To boost non-shopping content, Flip pledged $100 million to its “Founding Creators Fund.” It promised creators “grants” of up to $100,000 that would scale with Flip’s valuation — so long as the creators kept posting to the app. Contracts set a five-year timeline for payouts, unless an acquisition triggered them earlier.
Overall, a mix of user acquisition costs and macroeconomic headwinds stunted Flip’s push to take on TikTok Shop.
“It was ultimately just unsustainable because they had these very high customer acquisition costs as well as customer retention costs,” Canaves said.
And as Trump delayed the TikTok ban multiple times, the desperate hunt for an alternative lost its urgency.
“It is really challenging for new apps to break through,” Canaves said. “I think they struggled to scale in the way that they wanted to.”
What happens after an app dies?
Flip wrote on its website last month that its mission of building a “social platform that gave everyone a voice” had come to a close. It said it had reached 16.5 million people, crossed 5 billion video views, paid $13.4 million to creators, and driven $375 million in sales for brands.
The statement didn’t provide a reason for the closure.
The app’s shuttering caught some brand partners off guard.

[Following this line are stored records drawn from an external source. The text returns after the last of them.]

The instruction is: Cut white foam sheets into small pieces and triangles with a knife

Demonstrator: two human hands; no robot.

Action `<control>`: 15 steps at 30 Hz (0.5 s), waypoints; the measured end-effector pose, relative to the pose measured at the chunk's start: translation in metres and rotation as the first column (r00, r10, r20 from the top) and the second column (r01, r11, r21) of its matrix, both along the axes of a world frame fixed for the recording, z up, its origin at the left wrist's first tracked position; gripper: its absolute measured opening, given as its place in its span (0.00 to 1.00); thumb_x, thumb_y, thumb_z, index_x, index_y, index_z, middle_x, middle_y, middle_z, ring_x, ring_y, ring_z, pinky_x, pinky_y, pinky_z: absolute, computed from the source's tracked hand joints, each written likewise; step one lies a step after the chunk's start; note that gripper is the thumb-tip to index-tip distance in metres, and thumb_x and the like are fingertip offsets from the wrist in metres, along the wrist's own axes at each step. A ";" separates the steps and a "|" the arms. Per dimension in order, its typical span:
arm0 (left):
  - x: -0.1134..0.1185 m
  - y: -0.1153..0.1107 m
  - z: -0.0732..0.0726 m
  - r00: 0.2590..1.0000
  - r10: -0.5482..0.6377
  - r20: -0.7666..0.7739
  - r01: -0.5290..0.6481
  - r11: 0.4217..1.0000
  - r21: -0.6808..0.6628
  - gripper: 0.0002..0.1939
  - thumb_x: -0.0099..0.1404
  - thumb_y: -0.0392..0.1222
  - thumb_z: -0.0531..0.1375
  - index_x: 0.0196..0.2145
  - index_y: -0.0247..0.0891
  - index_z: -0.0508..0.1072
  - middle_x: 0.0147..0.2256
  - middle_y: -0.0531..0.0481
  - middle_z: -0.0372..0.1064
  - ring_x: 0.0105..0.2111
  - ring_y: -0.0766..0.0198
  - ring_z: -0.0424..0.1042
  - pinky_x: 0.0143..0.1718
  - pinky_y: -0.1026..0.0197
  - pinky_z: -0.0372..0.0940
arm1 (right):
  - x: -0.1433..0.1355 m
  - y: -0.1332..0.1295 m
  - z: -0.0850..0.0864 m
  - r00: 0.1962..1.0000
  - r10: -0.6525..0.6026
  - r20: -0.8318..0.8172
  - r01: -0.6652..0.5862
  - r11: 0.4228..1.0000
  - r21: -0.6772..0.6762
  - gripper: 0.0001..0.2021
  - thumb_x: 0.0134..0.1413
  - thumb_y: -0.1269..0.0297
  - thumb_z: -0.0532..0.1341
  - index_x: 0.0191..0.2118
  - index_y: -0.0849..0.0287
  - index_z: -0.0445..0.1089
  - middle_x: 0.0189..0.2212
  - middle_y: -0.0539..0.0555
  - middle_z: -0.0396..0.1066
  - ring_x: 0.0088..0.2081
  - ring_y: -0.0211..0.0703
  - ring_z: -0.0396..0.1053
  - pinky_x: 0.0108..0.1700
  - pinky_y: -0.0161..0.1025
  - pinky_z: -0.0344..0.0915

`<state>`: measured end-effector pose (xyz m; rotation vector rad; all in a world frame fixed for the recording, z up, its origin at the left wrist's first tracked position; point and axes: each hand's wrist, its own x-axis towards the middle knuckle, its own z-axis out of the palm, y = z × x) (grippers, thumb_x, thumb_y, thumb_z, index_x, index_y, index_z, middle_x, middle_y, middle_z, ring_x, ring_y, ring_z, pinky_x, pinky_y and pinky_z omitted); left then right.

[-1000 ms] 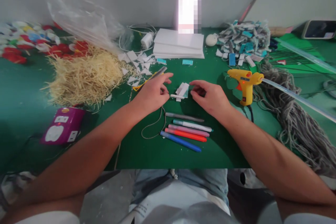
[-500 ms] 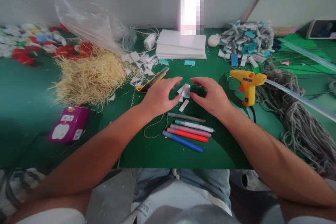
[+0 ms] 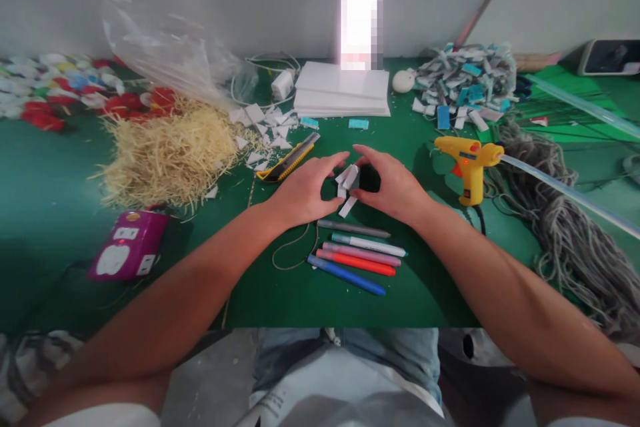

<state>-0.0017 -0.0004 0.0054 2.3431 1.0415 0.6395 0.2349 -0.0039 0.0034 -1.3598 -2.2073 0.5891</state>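
Between my two hands lies a small heap of white strips (image 3: 349, 178) on the green table. My left hand (image 3: 311, 188) curves round the heap's left side, thumb and fingers apart. On the other side my right hand (image 3: 393, 183) is bent in the same way, its thumb close to the strips or touching them. Neither hand grips anything that I can see. A yellow utility knife (image 3: 290, 158) rests just beyond my left hand. Nearer me lie several pens, among them a grey one (image 3: 353, 228), a red one (image 3: 356, 262) and a blue one (image 3: 347, 275).
To the right sits a yellow glue gun (image 3: 467, 167) beside grey yarn (image 3: 555, 193). Pale straw (image 3: 170, 153) and a purple box (image 3: 130, 245) are at left. White sheets (image 3: 343, 93) lie at the back, near a pile of white and blue pieces (image 3: 463, 83).
My right hand has moved left, closer to the strips and my left hand. The strips are drawn a little closer together. The whole view has shifted slightly.
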 end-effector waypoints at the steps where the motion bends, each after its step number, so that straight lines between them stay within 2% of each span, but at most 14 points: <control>1: 0.001 0.000 0.000 1.000 0.005 -0.008 -0.005 1.000 -0.010 0.39 0.64 0.43 0.66 0.71 0.36 0.63 0.60 0.38 0.74 0.55 0.50 0.77 0.60 0.47 0.72 | -0.001 0.000 0.001 1.000 0.001 0.007 -0.001 1.000 0.003 0.38 0.52 0.61 0.68 0.70 0.54 0.65 0.54 0.60 0.79 0.57 0.61 0.75 0.63 0.63 0.69; 8: -0.005 0.003 0.002 0.997 0.025 -0.076 -0.025 1.000 -0.001 0.34 0.67 0.41 0.65 0.68 0.37 0.66 0.57 0.39 0.77 0.55 0.49 0.76 0.61 0.46 0.70 | 0.003 -0.003 0.003 0.998 0.017 0.055 -0.020 0.999 0.041 0.33 0.53 0.64 0.66 0.67 0.57 0.68 0.52 0.62 0.81 0.56 0.62 0.76 0.61 0.64 0.70; 12: -0.013 0.004 0.005 0.995 0.024 -0.101 -0.024 1.000 0.002 0.37 0.65 0.45 0.68 0.69 0.37 0.65 0.58 0.39 0.76 0.56 0.48 0.76 0.63 0.45 0.69 | 0.008 -0.007 0.007 0.997 -0.028 0.066 0.025 0.998 0.049 0.31 0.57 0.61 0.63 0.67 0.59 0.69 0.52 0.63 0.80 0.56 0.62 0.76 0.61 0.64 0.71; 15: -0.014 0.003 0.005 0.995 0.001 -0.095 0.000 1.000 0.008 0.41 0.64 0.47 0.70 0.71 0.36 0.63 0.60 0.38 0.74 0.57 0.47 0.75 0.63 0.45 0.69 | 0.010 -0.009 0.010 0.996 -0.040 0.075 0.037 0.999 0.037 0.33 0.57 0.60 0.63 0.68 0.62 0.68 0.54 0.65 0.80 0.58 0.63 0.75 0.61 0.64 0.71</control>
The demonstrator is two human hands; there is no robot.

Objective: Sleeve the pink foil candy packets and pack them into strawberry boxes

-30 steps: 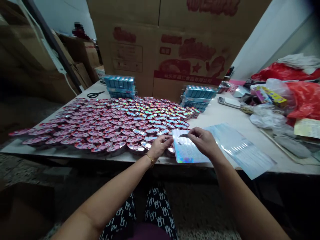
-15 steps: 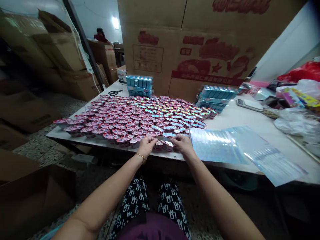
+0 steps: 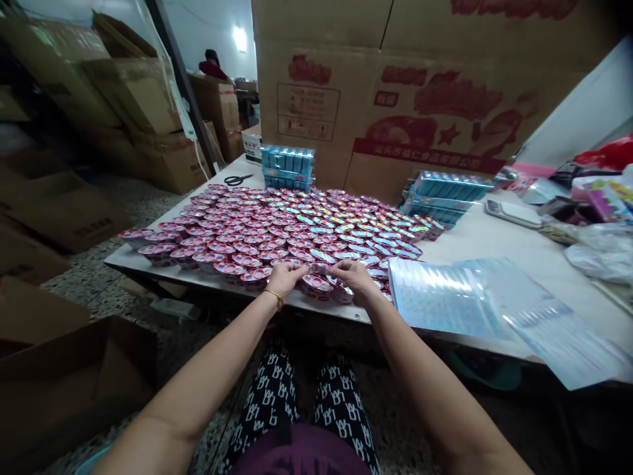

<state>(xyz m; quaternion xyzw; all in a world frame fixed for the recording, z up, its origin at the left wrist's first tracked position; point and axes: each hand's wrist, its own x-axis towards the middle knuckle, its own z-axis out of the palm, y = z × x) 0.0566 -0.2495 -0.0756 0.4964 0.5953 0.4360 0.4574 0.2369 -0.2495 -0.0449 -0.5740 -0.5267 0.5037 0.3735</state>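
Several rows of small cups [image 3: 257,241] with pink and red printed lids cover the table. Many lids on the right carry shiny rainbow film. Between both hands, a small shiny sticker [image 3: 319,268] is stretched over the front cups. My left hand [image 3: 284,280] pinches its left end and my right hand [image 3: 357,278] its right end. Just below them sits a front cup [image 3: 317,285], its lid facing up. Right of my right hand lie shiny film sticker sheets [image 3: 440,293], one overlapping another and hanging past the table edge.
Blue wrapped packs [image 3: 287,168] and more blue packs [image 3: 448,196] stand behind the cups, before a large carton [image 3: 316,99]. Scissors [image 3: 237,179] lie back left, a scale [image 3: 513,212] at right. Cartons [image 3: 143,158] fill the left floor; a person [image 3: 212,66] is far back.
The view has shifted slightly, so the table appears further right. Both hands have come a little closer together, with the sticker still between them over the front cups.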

Haak Wear, a hat seller, addressed the Flip shutdown in a blog post on its website. “This situation has reminded us of the importance of having multiple touchpoints with our community,” the company wrote.
Five former staffers said they felt out of the loop on the health of the business while working at Flip.
Flip is not the only tech platform to make big promises to partners and then shut its doors. Buzzy shopping app Nate abruptly closed its creator program in December 2022, for example.
“It wasn’t surprising that the app was going to shut down at some point,” said Tara Blair Ball, a creator in Flip’s Founding Creator Fund. “I don’t think it made sense how they were making money to warrant the pay that they were giving.”
Even as Flip’s downloads were surging in January, Agha acknowledged that merging social media with commerce is challenging in the US market.
“It’s definitely crazy freaking hard,” Agha said during the January interview. “Almost killed us a thousand times. No question.”